San Francisco Debt Settlement Attorney – General Information
With debt settlement, borrowers can negotiate a settlement for less than the full balance and avoid bankruptcy. Debt settlement may be appropriate for clients that have the means to pay a settlement, and better for those that have one or two large accounts that are particularly problematic.
Debt settlement requires four basic steps:
1. Default on debt
2. Offer to settle – lump sum or installmentr payments
3. Settlement agreement
Default on Debt
While technically not a requirement, in general, lenders will not enter into negotiation unless the borrower is in default. Afterall, why would they settle with you when you’re voluntarily making all of your payments? Of course, once you stop making your payments, your credit score will take a hit. For this reason, you can expect debt settlement to hurt your credit score.

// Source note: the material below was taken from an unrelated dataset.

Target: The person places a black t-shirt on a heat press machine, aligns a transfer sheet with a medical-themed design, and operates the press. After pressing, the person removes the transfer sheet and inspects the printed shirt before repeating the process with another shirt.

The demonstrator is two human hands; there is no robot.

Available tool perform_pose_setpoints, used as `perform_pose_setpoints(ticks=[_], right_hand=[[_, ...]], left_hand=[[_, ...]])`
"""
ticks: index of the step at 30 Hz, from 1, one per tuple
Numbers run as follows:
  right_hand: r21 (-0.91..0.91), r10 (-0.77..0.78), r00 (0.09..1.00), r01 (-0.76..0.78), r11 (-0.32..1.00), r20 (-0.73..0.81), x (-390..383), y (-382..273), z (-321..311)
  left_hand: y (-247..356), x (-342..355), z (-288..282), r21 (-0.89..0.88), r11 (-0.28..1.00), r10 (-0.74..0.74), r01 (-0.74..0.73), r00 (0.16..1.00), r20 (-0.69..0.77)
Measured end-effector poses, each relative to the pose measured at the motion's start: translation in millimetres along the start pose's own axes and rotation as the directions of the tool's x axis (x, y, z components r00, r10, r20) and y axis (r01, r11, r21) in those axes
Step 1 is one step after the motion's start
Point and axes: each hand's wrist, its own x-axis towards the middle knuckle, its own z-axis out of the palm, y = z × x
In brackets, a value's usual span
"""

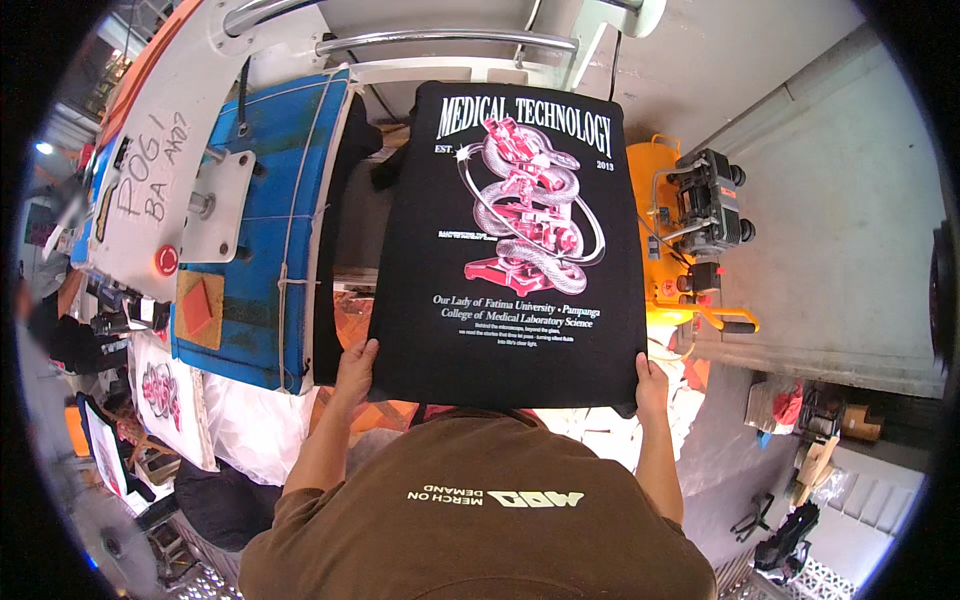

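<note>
A black T-shirt [440, 360] lies spread flat over a board-like platen in front of me. Its front carries white lettering and a pink and white print [528, 215] of a snake coiled about a microscope. At the shirt's near left side, my left hand [356, 372] grips the edge, thumb upward. My right hand [651, 386] grips the opposite edge, a little lower. The fingers of both hands are partly hidden beneath the cloth.
To the left stands a heat press with a blue padded head [265, 250] and a red stop button [165, 261]. A yellow air compressor [657, 215] sits close on the right. Metal bars [450, 38] cross behind the shirt. A white printed shirt [185, 400] is at lower left.
</note>
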Motion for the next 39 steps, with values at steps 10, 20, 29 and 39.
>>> perform_pose_setpoints(ticks=[10,20,29,39], right_hand=[[-0.635,-0.919,0.364,0.676,0.374,-0.155,37,-181,73],[-0.721,-0.777,0.587,0.637,0.272,0.226,168,-373,264],[-0.740,-0.794,0.576,0.617,0.267,0.193,163,-370,254],[-0.446,-0.938,0.266,0.883,0.146,0.221,75,-291,197]], left_hand=[[-60,-19,-30,0.346,0.938,0.056,-0.020,0.994,-0.094],[-172,-160,-62,0.003,0.910,-0.367,0.415,0.808,-0.461],[-234,-290,-3,-0.323,0.740,-0.672,0.590,0.627,-0.395],[-236,-131,-81,0.183,0.948,-0.167,0.262,0.895,-0.414]])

Once you start missing your payments, the lender will start its collection calls. The calls typically start within 7 days of the payment due date, but this varies by the creditor. You can indicate your desire to settle at any point after the default. However, offers will typically get better with time.

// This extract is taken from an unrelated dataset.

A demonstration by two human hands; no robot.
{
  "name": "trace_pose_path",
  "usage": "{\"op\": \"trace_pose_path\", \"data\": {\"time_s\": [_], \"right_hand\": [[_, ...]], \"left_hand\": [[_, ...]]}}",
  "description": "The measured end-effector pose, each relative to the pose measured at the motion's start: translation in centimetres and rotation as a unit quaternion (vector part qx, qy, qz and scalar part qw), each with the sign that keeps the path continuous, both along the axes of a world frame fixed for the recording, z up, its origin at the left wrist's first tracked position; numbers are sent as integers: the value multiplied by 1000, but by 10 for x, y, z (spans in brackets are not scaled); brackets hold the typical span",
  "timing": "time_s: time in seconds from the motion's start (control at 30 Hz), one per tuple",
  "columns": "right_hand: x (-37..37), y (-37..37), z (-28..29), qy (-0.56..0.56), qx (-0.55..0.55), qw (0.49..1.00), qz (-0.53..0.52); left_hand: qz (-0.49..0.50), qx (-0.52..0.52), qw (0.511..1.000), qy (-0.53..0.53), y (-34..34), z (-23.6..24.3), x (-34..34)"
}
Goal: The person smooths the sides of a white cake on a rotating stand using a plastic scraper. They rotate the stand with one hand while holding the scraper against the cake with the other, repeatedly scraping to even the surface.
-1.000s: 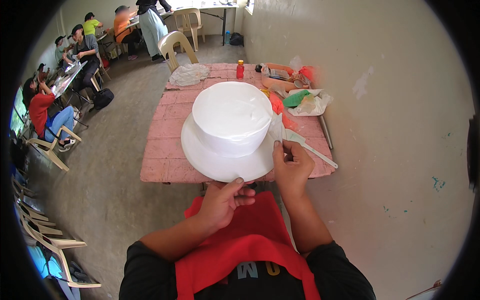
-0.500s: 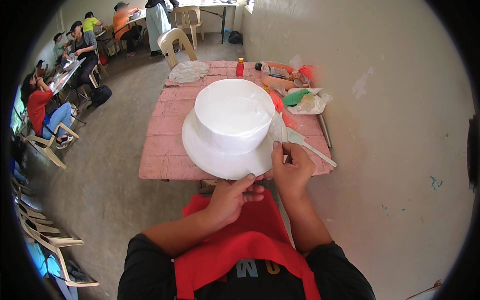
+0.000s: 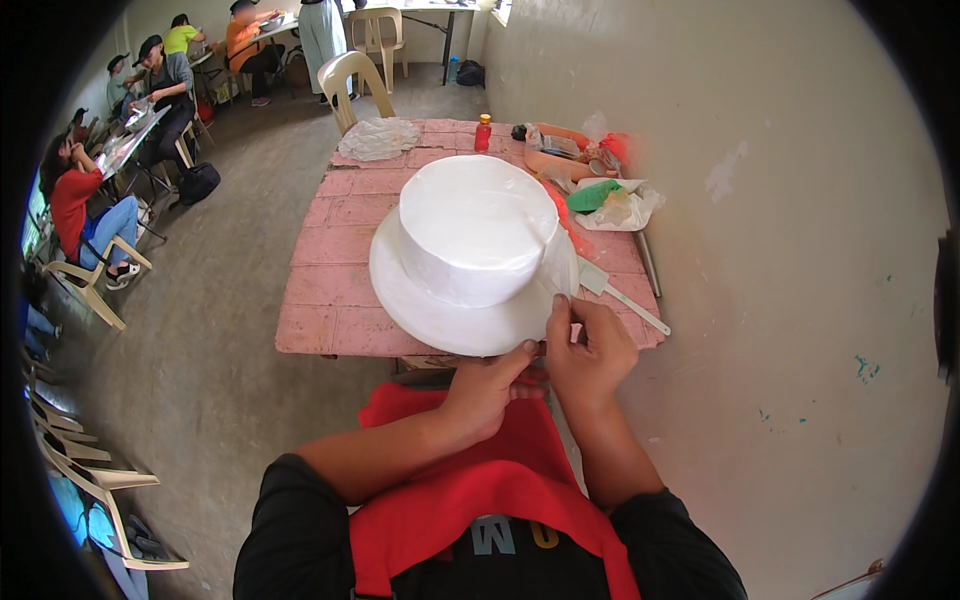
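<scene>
A round white cake (image 3: 478,215) with a smooth-looking coating stands on a wider round white board (image 3: 425,305) at the near side of the pink table. My right hand (image 3: 595,355) is closed in a pinch at the board's right front edge. From its fingertips a thin, translucent plastic sheet (image 3: 556,272) seems to rise against the cake's side; its outline is hard to make out. My left hand (image 3: 490,388) has its thumb at the board's near rim and its fingers curled below, close beside my right hand.
A white spatula (image 3: 625,298) lies on the pink table (image 3: 325,290) to the right. Farther back are a red bottle (image 3: 483,133), crumpled plastic (image 3: 378,139), an orange container (image 3: 552,160) and a green-and-white bag (image 3: 605,200). A wall borders the right; people sit at tables far left.
Both hands have shifted slightly right, the left one nearer to the right. The right pinch sits a little lower. Cake and board appear slightly farther right in view.
</scene>
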State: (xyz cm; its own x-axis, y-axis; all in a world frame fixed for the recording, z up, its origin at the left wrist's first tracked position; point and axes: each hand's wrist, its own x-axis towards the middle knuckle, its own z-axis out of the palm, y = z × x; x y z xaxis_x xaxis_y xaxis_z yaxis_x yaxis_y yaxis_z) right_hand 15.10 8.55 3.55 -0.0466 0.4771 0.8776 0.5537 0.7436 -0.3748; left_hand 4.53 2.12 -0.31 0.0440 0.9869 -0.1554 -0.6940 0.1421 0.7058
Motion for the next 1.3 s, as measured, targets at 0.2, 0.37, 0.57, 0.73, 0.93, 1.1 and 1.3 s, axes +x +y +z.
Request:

From the moment you go into default, you also run the risk of a lawsuit. Defending a lawsuit can be very costly. However, even if you are sued, it’s important to note that you can still settle your debt. In fact, most credit card lawsuits end up in settlement.

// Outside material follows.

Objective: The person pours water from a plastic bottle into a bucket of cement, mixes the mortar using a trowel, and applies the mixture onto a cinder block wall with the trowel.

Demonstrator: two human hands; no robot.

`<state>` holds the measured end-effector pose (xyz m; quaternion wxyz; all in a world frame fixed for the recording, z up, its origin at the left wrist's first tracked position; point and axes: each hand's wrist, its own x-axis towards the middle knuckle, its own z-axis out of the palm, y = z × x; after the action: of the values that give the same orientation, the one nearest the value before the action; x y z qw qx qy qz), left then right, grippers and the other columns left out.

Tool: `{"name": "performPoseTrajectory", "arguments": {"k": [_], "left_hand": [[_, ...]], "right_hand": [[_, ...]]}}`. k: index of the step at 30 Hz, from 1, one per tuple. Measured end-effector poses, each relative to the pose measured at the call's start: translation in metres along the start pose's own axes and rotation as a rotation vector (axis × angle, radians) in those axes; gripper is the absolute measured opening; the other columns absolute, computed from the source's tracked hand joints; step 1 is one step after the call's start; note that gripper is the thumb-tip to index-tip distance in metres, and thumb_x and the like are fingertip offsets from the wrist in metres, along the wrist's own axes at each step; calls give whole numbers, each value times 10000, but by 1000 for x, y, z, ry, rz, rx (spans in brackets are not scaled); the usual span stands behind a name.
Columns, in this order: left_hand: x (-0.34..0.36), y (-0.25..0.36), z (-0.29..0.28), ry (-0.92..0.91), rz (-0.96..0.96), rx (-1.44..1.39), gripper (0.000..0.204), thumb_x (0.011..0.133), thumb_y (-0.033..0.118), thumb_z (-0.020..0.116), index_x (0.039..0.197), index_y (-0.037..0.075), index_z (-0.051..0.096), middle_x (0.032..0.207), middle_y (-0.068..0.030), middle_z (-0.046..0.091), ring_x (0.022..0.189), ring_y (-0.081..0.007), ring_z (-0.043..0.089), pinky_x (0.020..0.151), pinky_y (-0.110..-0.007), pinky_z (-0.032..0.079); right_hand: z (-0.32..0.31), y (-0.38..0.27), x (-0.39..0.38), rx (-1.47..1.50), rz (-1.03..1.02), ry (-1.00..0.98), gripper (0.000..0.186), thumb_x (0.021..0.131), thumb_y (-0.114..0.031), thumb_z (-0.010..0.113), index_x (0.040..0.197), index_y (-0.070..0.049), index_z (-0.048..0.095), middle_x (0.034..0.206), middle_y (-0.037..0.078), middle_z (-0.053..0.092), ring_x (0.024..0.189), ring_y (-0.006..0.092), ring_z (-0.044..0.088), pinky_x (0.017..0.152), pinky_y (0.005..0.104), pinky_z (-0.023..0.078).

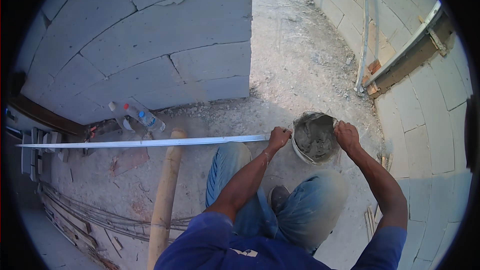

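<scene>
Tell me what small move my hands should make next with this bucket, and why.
I'd probably firm up your left hand on the bucket's left side: your right hand grips its right rim, grey mix sits inside, and the long metal strip reaches your left hand, whose grip is unclear.

The left hand (pixel 281 138) and right hand (pixel 346 136) hold opposite sides of a bucket (pixel 303 156) of grey mortar (pixel 315 139) — to the left, a long metal strip (pixel 115 144) crosses a tan pole (pixel 166 185), with plastic bottles (pixel 151 120) farther off.
</scene>
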<state>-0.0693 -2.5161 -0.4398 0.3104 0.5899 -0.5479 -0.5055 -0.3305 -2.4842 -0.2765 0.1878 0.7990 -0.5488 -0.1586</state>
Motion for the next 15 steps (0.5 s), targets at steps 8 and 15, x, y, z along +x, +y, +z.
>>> {"name": "performPoseTrajectory", "arguments": {"k": [8, 15], "left_hand": [[-5, 5, 1, 0, -51, -6, 354, 844, 356, 671, 825, 16, 765, 782, -140, 742, 783, -263, 728, 773, -385, 542], [-8, 12, 17, -48, 0, -34, 349, 831, 379, 666, 820, 44, 764, 795, -174, 730, 796, -309, 720, 765, -413, 540]], "right_hand": [[12, -41, 11, 454, 197, -379, 179, 741, -138, 671, 846, -13, 744, 889, 240, 718, 843, 360, 723, 752, 462, 586], [34, 4, -20, 1174, 453, -852, 282, 774, -250, 764, 722, 11, 669, 697, 114, 682, 502, 179, 616, 465, 322, 511]]}}
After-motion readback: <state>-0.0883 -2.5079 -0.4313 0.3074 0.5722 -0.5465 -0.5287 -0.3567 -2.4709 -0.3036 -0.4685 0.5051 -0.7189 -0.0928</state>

Typically, around 6 months after default, the lender will sell or transfer the account to a third party debt collection agency. Often, you can get a better deal from the third party debt collector agency than from the original lender, such as Chase.
One other consideration of default is that your balance will grow exponentially once you’re in default. Each month, you’ll be assessed with late charges and compounding interest. Most credit cards have a default rate of about 30%. This means that if you stop making payments on $30,000 of credit card debt for 6 months, the balance will easily balloon to more than $35,000. The rapid growth in balance can also make settlement challenging.
Offer to Settle
One of the biggest hurdles in debt settlement is having sufficient funds to pay the settlement amount. Practically speaking, most clients who want to do debt settlement can’t because he or she doesn’t have any money to settle with. Remember, you need money to settle your debt. So, if you are going to attempt debt settlement, you should immediately start saving as much money as possible.
In general, you’ll get a much better deal with a lump sum settlement offer than an installment payment. With an installment agreement, the lender has no way to ensure you’ll make all of the promised payments.
How much can I settle my debt for?
Frequently, I’ll get a call from a client with a question like “I have $30,000 in debt. How much can I settle it for?” This is a tough question to answer. The short answer is “it depends.”
There are many factors and considerations in determining how much you can settle an account for.
- Number of accounts. Most clients have multiple credit cards. This means that we’ll have negotiate and enter into a settlement agreement with each and every credit card. Lining up all the creditors at once to settle can be very challenging. The situation we want to avoid is where you settle with one or two accounts only to have the other accounts bring a lawsuit against you forcing you into litigation or bankruptcy after having expended your limited resources on settling with some creditors.
- Length of default. In general, the older the debt, the better the offer will be.
- Original vs. third party collector. As mentioned above, you’ll generally get a better deal from the third party debt collector.
- Lawsuit vs. collection agency. Once a lawsuit has been filed, it becomes difficult to settle the debt without having your own attorney. Frequently, you’ll have to pay some of the lender’s attorney fees and costs as part of the settlement agreement.
- Lump sum or installment payments. A one time payment of $10,000 is likely to be more successful than a 10 month repayment of $1,000.
- Personality. Unlike bankruptcy where we know the players – the trustee and the judges, we often do not know who we’ll be dealing with when we are attempting to settle your credit card accounts. We might get someone on the other side who’s willing to play ball and settle. Other times, we get the not so agreeable person and the settlement can take months.
Once you’ve made an offer an offer and it’s been accepted, it’s important to have the agreement reduced to writing. If you’re settling with a third party debt collection company, be sure to get a release from the original lender as well.
This is the simplest step. Once you have an executed settlement agreement, you’ll need to pay the negotiated amount. You should pay this amount in money order or cashier’s check. Never from your personal checking account since you don’t want the lender to have your bank information.
Debt Settlement and Taxes
One downside of debt settlement lenders frequently don’t tell you about is that you’ll receive a 1099 for any amount forgiven. For example, if you settle $20,000 for $7,000, you’ll be taxed on $13,000. Assuming you’re in the 25% tax bracket, this means you’ll end up owing $3,250 in taxes.